EXERCISE DESCRIPTION: From the first line to the last, copy the data exactly and drop the pictures.

GIVEN DATA:
:::::

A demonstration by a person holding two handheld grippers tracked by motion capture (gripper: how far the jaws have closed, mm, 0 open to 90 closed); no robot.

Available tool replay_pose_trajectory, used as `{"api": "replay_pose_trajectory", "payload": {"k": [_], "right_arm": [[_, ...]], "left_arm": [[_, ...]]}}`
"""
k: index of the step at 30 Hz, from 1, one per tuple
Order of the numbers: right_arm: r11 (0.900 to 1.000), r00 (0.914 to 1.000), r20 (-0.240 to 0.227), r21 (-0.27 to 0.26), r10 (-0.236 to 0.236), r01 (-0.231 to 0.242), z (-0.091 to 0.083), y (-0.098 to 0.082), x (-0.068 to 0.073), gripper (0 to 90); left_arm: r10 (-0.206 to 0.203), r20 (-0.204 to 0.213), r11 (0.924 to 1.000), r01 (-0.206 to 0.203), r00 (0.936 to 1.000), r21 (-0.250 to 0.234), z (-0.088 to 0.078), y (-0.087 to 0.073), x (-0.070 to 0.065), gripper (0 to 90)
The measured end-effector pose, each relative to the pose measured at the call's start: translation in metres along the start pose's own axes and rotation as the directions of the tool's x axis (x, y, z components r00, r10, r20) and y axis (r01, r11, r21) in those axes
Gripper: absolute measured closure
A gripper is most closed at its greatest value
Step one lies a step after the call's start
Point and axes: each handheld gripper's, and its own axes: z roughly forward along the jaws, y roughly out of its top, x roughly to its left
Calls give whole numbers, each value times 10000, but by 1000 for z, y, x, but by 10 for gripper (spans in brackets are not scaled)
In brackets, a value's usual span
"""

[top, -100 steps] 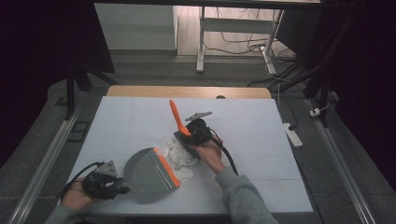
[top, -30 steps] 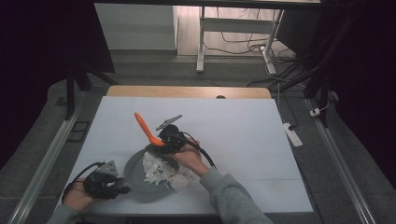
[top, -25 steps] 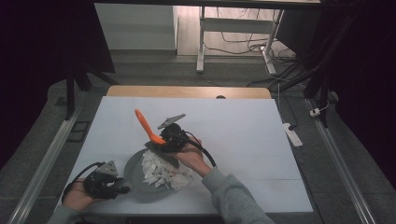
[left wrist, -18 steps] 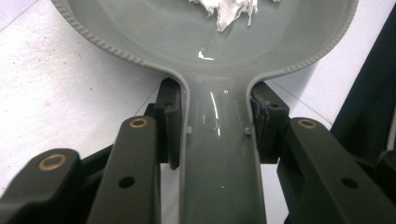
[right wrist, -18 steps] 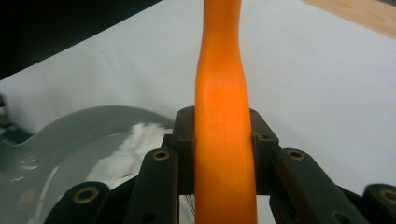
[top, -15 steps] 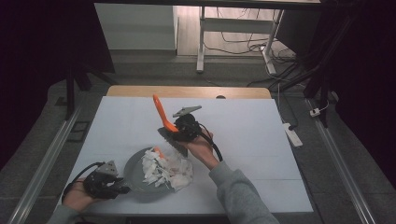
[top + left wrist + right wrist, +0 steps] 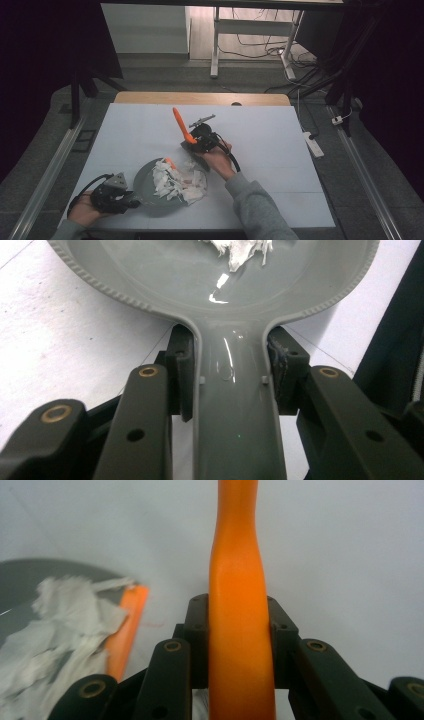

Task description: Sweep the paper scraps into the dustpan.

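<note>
Grey dustpan [image 7: 235, 405] handle clamped in left tool [image 7: 232, 375]; right tool [image 7: 239, 630] clamps orange brush handle [image 7: 239, 605].

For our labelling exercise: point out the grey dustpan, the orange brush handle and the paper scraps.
grey dustpan [image 7: 235, 430], left gripper view, on its handle.
orange brush handle [image 7: 239, 630], right gripper view, on its mid-shaft.
paper scraps [image 7: 177, 180], high view, on the pile's middle.

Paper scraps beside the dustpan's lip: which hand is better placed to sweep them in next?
Right. The right gripper grips the orange brush handle just beyond the scraps; the left gripper is clamped on the dustpan handle.
</note>
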Motion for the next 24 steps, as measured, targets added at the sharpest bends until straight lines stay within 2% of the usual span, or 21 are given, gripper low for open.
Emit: {"api": "replay_pose_trajectory", "payload": {"k": [3,6,7,9,11,13,15,21,24], "right_arm": [[9997,9989,-429,144,-180,187,2,-4,14,703],[9975,9949,-742,131,-688,699,4,-4,33,702],[9977,9932,-965,114,-655,669,5,-4,39,703],[9964,9869,-1377,35,-835,848,8,-4,52,703],[9968,9770,-1975,-164,-805,788,7,-2,61,702],[9958,9730,-2137,-449,-873,795,3,1,67,703],[9921,9743,-1957,-780,-1117,981,-4,3,67,702],[9890,9874,-1473,-1431,-584,372,-31,2,41,702],[9885,9918,-1249,-1509,-282,91,-45,-5,29,702]], "left_arm": [[56,67,10000,-56,10000,21,1,1,-1,619],[166,83,9998,-167,9998,91,3,3,-3,620],[207,107,9997,-208,9997,116,4,3,-4,620],[260,122,9995,-263,9996,194,6,5,-5,620],[297,141,9994,-300,9995,182,7,6,-5,619],[336,191,9993,-340,9993,185,7,7,-6,619],[341,184,9993,-344,9992,171,7,6,-6,619],[413,287,9991,-416,9987,75,4,3,-5,619],[411,281,9991,-412,9988,31,1,1,-4,619]]}}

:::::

EXERCISE OUTPUT:
A demonstration by a person holding two handheld grippers tracked by motion capture (gripper: how far the jaws have closed, mm, 0 open to 90 closed); no robot.

Available tool replay_pose_trajectory, used as `{"api": "replay_pose_trajectory", "payload": {"k": [_], "right_arm": [[_, ...]], "left_arm": [[_, ...]]}}`
"""
k: index of the step at 30 Hz, from 1, one per tuple
Order of the numbers: right_arm: r11 (0.900 to 1.000), r00 (0.914 to 1.000), r20 (-0.240 to 0.227), r21 (-0.27 to 0.26), r10 (-0.236 to 0.236), r01 (-0.231 to 0.242), z (-0.091 to 0.083), y (-0.098 to 0.082), x (-0.068 to 0.073), gripper (0 to 90); left_arm: r10 (-0.206 to 0.203), r20 (-0.204 to 0.213), r11 (0.924 to 1.000), r01 (-0.206 to 0.203), r00 (0.936 to 1.000), r21 (-0.250 to 0.234), z (-0.088 to 0.078), y (-0.087 to 0.073), x (-0.070 to 0.065), gripper (0 to 90)
The measured end-effector pose, each relative to the pose measured at the call's start: translation in metres along the start pose's own axes and rotation as the directions of the tool's x axis (x, y, z components r00, r10, r20) and y axis (r01, r11, r21) in those axes
Gripper: absolute measured closure
A gripper is most closed at its greatest value
Step one lies a step after the call's start
Point and axes: each handheld gripper's, and its own axes: z roughly forward along the jaws, y roughly out of its top, x roughly to its left
Calls give whole numbers, each value times 10000, but by 1000 for z, y, x, but by 10 for gripper (spans in brackets are not scaled)
In brackets, a value's usual span
"""

[top, -100 steps] 
[top, -30 steps] 
[top, -25 steps] 
[left wrist, -18 steps] 
[right wrist, -18 steps] 
[top, -15 steps] 
[top + left wrist + right wrist, +0 steps] 

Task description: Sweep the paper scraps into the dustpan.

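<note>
Grey dustpan [image 7: 235, 405] handle clamped in left tool [image 7: 232, 375]; right tool [image 7: 239, 630] clamps orange brush handle [image 7: 239, 605].

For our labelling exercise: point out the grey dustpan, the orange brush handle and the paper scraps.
grey dustpan [image 7: 235, 430], left gripper view, on its handle.
orange brush handle [image 7: 239, 630], right gripper view, on its mid-shaft.
paper scraps [image 7: 177, 180], high view, on the pile's middle.

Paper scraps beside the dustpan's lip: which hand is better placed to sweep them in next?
Right. The right gripper grips the orange brush handle just beyond the scraps; the left gripper is clamped on the dustpan handle.
</note>
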Motion for the next 24 steps, as measured, targets added at the sharpest bends until straight lines stay within 2% of the usual span, or 21 are given, gripper low for open.
Emit: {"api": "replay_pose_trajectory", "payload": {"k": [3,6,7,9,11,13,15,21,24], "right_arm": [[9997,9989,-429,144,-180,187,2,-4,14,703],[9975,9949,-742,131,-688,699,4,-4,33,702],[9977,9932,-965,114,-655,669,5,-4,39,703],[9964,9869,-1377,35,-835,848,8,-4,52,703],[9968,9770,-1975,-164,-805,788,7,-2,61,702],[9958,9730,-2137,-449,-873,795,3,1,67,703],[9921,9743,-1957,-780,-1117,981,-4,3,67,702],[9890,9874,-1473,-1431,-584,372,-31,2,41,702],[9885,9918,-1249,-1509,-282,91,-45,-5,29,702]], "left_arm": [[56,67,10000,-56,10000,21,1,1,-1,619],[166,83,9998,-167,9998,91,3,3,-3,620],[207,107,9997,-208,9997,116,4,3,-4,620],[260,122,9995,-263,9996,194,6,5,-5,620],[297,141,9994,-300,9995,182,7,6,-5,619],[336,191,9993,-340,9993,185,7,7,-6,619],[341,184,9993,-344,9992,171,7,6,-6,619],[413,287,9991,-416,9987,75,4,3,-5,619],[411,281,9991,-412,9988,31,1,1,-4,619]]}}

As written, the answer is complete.